### Activity
Please reproduce the data below exactly, from the first line through the line containing "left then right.", and leave every later line out.

### Collection entries
==*==
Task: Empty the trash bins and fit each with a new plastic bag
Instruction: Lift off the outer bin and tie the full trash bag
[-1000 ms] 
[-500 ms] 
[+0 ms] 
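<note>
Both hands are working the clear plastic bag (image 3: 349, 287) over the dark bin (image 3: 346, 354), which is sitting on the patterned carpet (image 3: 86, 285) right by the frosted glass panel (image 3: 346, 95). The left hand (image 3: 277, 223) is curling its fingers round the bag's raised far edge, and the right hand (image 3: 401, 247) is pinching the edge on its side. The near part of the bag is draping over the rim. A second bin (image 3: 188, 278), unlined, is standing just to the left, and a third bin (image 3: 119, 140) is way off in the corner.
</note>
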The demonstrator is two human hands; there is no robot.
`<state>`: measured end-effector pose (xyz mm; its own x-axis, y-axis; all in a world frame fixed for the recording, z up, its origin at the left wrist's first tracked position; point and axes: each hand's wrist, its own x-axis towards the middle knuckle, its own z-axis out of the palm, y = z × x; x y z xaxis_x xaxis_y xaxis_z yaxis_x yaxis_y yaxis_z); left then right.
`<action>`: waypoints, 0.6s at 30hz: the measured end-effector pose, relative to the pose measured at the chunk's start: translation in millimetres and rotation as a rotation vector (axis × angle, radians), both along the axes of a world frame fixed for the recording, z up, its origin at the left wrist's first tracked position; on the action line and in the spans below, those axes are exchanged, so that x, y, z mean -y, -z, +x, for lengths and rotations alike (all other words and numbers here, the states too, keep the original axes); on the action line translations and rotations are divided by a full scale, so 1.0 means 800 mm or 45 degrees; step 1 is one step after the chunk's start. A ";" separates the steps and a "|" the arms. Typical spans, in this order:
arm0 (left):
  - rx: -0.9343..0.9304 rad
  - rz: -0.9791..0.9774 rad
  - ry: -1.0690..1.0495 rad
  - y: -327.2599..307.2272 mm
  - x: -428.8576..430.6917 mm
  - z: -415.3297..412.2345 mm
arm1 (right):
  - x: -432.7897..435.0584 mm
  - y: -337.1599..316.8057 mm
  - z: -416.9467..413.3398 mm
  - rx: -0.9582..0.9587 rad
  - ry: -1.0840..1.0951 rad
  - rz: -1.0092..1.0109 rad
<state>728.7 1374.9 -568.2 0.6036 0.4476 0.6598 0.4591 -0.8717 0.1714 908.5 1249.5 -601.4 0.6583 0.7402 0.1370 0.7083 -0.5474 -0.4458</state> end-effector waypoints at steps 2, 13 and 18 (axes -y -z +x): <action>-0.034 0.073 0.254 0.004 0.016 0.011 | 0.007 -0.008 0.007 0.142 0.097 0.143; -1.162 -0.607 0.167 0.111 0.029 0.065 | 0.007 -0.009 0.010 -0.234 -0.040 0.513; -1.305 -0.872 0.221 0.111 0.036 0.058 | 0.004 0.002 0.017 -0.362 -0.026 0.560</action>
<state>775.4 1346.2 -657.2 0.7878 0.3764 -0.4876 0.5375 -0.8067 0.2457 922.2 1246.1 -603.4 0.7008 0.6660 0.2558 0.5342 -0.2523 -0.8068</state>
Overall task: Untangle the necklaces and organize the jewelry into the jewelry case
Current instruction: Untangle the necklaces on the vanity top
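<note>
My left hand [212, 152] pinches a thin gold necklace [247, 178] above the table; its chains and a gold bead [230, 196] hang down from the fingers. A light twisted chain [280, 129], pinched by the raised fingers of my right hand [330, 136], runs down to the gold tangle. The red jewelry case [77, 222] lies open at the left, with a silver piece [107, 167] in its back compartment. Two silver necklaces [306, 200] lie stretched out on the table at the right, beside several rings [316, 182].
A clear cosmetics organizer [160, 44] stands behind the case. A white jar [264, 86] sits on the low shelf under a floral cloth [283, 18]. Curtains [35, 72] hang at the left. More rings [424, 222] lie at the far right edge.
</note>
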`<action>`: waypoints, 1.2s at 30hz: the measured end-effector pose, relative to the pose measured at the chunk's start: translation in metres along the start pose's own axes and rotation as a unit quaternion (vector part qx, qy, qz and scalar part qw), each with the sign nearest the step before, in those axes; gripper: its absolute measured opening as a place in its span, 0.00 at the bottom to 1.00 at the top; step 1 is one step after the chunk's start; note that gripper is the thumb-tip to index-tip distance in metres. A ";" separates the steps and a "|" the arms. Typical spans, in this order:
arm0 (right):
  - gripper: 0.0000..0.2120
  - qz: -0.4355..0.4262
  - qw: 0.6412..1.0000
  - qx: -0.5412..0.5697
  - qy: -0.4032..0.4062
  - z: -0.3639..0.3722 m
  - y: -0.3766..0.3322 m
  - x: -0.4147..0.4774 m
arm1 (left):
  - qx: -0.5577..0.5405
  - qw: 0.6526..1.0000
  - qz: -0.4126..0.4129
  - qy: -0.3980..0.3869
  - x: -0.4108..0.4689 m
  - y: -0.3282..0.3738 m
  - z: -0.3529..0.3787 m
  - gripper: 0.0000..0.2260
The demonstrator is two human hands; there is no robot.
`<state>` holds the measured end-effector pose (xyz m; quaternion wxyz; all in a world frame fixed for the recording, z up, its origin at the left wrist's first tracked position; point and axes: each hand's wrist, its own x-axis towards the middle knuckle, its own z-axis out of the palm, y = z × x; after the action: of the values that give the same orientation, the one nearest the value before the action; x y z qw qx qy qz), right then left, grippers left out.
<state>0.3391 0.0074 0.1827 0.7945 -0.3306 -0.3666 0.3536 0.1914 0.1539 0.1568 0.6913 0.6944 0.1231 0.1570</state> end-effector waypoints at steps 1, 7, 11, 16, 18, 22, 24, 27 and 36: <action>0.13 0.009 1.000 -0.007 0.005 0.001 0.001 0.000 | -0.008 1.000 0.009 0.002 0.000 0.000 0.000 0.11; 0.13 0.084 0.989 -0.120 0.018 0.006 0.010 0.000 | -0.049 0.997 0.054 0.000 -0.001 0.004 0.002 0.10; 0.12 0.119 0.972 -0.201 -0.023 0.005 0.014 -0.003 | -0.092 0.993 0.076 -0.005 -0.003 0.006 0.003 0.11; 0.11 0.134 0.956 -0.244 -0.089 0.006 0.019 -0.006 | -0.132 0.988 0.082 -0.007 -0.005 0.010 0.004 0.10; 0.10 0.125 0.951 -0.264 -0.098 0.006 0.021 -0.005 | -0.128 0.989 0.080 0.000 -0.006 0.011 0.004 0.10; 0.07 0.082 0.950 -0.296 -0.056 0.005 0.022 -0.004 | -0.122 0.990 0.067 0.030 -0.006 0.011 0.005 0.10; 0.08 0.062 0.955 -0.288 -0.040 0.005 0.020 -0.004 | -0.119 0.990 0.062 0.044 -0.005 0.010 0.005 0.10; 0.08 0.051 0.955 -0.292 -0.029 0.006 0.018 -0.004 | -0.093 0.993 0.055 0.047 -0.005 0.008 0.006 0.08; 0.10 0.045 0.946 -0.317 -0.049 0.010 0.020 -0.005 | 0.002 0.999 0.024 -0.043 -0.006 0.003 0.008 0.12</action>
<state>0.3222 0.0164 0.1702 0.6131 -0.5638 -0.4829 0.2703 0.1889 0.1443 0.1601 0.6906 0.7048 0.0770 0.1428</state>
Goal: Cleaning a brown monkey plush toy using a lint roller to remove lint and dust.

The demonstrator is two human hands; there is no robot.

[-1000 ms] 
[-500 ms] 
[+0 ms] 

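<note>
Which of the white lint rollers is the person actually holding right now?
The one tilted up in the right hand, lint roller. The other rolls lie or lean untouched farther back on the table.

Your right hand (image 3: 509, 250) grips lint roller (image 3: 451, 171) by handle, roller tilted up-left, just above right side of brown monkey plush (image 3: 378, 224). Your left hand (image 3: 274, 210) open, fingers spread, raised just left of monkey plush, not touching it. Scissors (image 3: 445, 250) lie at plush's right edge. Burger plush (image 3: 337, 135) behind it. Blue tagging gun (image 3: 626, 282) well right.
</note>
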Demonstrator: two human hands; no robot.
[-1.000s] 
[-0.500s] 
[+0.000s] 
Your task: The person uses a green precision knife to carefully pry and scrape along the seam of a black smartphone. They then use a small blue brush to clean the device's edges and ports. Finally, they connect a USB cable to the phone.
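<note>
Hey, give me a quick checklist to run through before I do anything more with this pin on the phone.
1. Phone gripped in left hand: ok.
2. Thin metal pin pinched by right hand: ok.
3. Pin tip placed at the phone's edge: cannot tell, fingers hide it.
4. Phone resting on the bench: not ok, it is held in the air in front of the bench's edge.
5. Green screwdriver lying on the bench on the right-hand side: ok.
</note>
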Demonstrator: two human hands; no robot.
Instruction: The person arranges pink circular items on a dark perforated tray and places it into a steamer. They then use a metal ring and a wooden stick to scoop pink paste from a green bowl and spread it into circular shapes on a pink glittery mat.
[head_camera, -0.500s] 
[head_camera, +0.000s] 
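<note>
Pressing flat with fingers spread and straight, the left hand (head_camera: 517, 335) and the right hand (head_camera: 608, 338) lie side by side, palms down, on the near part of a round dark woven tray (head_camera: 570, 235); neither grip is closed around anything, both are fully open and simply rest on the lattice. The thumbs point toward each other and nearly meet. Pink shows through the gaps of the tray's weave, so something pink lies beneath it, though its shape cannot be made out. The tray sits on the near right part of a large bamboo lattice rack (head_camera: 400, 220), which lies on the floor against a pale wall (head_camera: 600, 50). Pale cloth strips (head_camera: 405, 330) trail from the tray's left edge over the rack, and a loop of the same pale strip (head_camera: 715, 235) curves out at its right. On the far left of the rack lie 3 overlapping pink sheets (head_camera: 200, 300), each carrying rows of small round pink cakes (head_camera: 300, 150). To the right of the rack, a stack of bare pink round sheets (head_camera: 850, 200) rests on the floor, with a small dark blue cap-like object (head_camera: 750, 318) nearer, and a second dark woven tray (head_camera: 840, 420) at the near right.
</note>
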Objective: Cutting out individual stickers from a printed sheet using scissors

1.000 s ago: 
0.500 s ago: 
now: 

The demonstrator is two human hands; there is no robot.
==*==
### Output of the task
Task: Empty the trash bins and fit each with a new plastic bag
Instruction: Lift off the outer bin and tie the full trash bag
[-1000 ms] 
[-500 ms] 
[+0 ms] 
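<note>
Both hands are working the clear plastic bag (image 3: 349, 287) over the dark bin (image 3: 346, 354), which is sitting on the patterned carpet (image 3: 86, 285) right by the frosted glass panel (image 3: 346, 95). The left hand (image 3: 277, 223) is curling its fingers round the bag's raised far edge, and the right hand (image 3: 401, 247) is pinching the edge on its side. The near part of the bag is draping over the rim. A second bin (image 3: 188, 278), unlined, is standing just to the left, and a third bin (image 3: 119, 140) is way off in the corner.
</note>
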The demonstrator is two human hands; there is no robot.
`<state>`: measured end-effector pose (xyz mm; its own x-axis, y-axis; all in a world frame fixed for the recording, z up, its origin at the left wrist's first tracked position; point and axes: each hand's wrist, its own x-axis towards the middle knuckle, its own z-axis out of the palm, y = z × x; x y z xaxis_x xaxis_y xaxis_z yaxis_x yaxis_y yaxis_z); left then right.

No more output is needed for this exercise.